» Exercise brief:
Set down each line of the data exactly, but not the pictures.
....................
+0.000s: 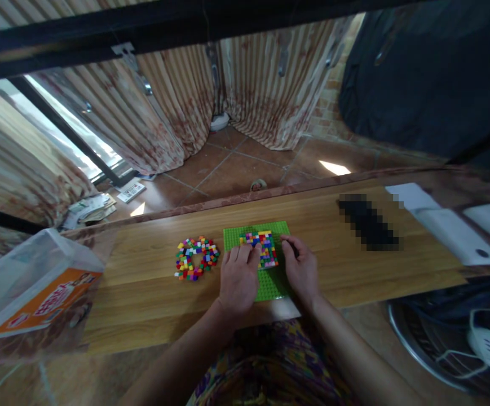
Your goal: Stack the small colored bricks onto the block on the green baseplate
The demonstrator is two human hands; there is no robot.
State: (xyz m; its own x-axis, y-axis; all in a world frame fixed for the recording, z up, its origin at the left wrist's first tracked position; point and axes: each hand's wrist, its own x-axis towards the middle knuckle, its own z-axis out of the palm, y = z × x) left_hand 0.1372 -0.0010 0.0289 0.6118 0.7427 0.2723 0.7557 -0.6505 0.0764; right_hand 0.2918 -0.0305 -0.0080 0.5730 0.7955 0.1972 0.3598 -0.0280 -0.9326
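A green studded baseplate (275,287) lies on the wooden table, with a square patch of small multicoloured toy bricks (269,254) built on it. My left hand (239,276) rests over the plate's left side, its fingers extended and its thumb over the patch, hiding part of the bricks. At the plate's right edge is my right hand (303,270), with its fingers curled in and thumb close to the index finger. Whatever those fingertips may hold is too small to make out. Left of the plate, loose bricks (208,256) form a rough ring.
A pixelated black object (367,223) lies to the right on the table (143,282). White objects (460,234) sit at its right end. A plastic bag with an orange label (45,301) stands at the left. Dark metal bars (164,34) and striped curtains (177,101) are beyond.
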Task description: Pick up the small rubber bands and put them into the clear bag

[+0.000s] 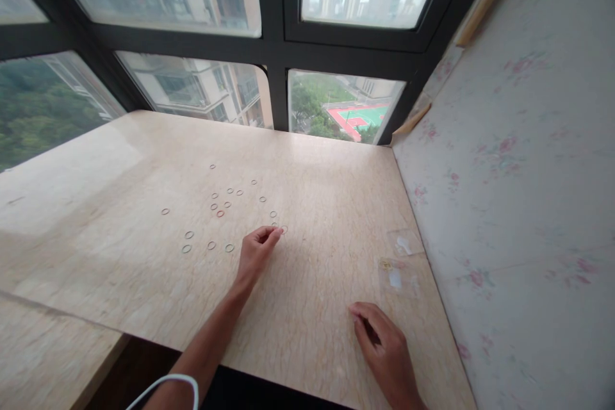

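Pinch: left hand reaches out with thumb and forefinger nearly closed on one ring at its fingertips; whether the ring is already gripped I cannot tell
Grip advice: rings are thin and flat on the slab, so a nail-edge pinch or a short slide likely lifts one best
Spares: other rings lie scattered ahead and left of that hand
Right hand: flat on the slab, fingers loosely curled, holding nothing
Bags: clear, just ahead of the right hand, beside the wall
Obstacles: none between the hands
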Tool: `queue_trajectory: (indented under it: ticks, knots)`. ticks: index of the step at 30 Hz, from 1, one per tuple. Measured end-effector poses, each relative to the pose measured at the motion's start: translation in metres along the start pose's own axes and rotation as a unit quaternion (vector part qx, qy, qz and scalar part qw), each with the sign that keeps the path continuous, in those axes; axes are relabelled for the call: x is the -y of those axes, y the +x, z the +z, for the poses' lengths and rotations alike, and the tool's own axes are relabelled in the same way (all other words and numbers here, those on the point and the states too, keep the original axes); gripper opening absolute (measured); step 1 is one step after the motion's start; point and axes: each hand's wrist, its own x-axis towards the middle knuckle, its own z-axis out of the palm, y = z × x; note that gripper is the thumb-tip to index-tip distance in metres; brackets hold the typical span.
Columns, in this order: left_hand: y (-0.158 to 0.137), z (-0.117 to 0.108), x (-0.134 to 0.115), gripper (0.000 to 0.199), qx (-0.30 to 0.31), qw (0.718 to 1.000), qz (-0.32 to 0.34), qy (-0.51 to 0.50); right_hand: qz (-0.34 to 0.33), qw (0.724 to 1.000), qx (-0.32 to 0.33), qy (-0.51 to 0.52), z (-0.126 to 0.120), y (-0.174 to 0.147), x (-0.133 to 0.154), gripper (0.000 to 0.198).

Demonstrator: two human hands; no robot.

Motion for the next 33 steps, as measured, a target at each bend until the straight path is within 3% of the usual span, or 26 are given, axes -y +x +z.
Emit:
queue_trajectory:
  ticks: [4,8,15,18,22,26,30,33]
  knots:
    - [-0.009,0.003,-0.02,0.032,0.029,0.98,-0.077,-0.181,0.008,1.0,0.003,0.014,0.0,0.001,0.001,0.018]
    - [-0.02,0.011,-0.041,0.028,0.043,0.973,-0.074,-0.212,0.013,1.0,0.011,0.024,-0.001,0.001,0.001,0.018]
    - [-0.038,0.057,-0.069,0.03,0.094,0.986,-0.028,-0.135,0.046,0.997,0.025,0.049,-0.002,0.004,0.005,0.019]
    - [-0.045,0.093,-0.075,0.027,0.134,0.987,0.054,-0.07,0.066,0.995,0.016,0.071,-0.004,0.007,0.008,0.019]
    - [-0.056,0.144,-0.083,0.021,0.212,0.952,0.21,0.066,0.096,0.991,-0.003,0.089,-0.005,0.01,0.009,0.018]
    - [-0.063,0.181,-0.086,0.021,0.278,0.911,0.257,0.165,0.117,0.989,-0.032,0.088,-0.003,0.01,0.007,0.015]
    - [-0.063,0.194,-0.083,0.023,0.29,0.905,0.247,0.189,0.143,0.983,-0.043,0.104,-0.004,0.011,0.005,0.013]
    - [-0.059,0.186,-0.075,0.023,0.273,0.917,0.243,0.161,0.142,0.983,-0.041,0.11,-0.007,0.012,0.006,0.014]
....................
» Worked solution:
+0.000s: 
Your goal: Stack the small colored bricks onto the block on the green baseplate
The demonstrator is two human hands; there is no robot.
State: (xyz m; its own x-axis, y-axis; all in a world frame fixed for the recording, z up, its origin at the left wrist's first tracked position; point and axes: each hand's wrist, its own x-axis towards the middle knuckle, its own z-axis out of the palm, y = z × x) left_hand 0.1372 -0.0010 0.0289 0.6118 0.7427 0.2723 0.7557 -0.6505 0.0764; right_hand 0.2918 -0.0305 -0.0080 0.5730 0.7955 0.1972 0.3598 -0.0280 -0.9326
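A green studded baseplate (275,287) lies on the wooden table, with a square patch of small multicoloured toy bricks (269,254) built on it. My left hand (239,276) rests over the plate's left side, its fingers extended and its thumb over the patch, hiding part of the bricks. At the plate's right edge is my right hand (303,270), with its fingers curled in and thumb close to the index finger. Whatever those fingertips may hold is too small to make out. Left of the plate, loose bricks (208,256) form a rough ring.
A pixelated black object (367,223) lies to the right on the table (143,282). White objects (460,234) sit at its right end. A plastic bag with an orange label (45,301) stands at the left. Dark metal bars (164,34) and striped curtains (177,101) are beyond.
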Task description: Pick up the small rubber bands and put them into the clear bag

[+0.000s] 

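Pinch: left hand reaches out with thumb and forefinger nearly closed on one ring at its fingertips; whether the ring is already gripped I cannot tell
Grip advice: rings are thin and flat on the slab, so a nail-edge pinch or a short slide likely lifts one best
Spares: other rings lie scattered ahead and left of that hand
Right hand: flat on the slab, fingers loosely curled, holding nothing
Bags: clear, just ahead of the right hand, beside the wall
Obstacles: none between the hands
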Tool: `queue_trajectory: (indented under it: ticks, knots)`. ticks: index of the step at 30 Hz, from 1, one per tuple. Measured end-effector poses, each relative to the pose measured at the motion's start: translation in metres along the start pose's own axes and rotation as a unit quaternion (vector part qx, qy, qz and scalar part qw), each with the sign that keeps the path continuous, in those axes; axes are relabelled for the call: x is the -y of those axes, y the +x, z the +z, for the poses' lengths and rotations alike, and the tool's own axes are relabelled in the same way (all other words and numbers here, those on the point and the states too, keep the original axes); gripper opening absolute (measured); step 1 is one step after the motion's start; point and axes: each hand's wrist, its own x-axis towards the middle knuckle, its own z-axis out of the palm, y = z × x; note that gripper is the thumb-tip to index-tip distance in metres; brackets hold the typical span.
Columns, in this order: left_hand: y (-0.158 to 0.137), z (-0.117 to 0.108), x (-0.134 to 0.115), gripper (0.000 to 0.199), qx (-0.30 to 0.31), qw (0.718 to 1.000), qz (-0.32 to 0.34), qy (-0.51 to 0.50); right_hand: qz (-0.34 to 0.33), qw (0.724 to 1.000), qx (-0.32 to 0.33), qy (-0.51 to 0.52), z (-0.126 to 0.120), y (-0.174 to 0.147), x (-0.133 to 0.154), gripper (0.000 to 0.198).

Demonstrator: two human hands; no robot.

Motion for the next 33 steps, as measured, a target at each bend until the straight path is within 3% of the usual span, or 26 are given, axes -y +x +z.
Emit:
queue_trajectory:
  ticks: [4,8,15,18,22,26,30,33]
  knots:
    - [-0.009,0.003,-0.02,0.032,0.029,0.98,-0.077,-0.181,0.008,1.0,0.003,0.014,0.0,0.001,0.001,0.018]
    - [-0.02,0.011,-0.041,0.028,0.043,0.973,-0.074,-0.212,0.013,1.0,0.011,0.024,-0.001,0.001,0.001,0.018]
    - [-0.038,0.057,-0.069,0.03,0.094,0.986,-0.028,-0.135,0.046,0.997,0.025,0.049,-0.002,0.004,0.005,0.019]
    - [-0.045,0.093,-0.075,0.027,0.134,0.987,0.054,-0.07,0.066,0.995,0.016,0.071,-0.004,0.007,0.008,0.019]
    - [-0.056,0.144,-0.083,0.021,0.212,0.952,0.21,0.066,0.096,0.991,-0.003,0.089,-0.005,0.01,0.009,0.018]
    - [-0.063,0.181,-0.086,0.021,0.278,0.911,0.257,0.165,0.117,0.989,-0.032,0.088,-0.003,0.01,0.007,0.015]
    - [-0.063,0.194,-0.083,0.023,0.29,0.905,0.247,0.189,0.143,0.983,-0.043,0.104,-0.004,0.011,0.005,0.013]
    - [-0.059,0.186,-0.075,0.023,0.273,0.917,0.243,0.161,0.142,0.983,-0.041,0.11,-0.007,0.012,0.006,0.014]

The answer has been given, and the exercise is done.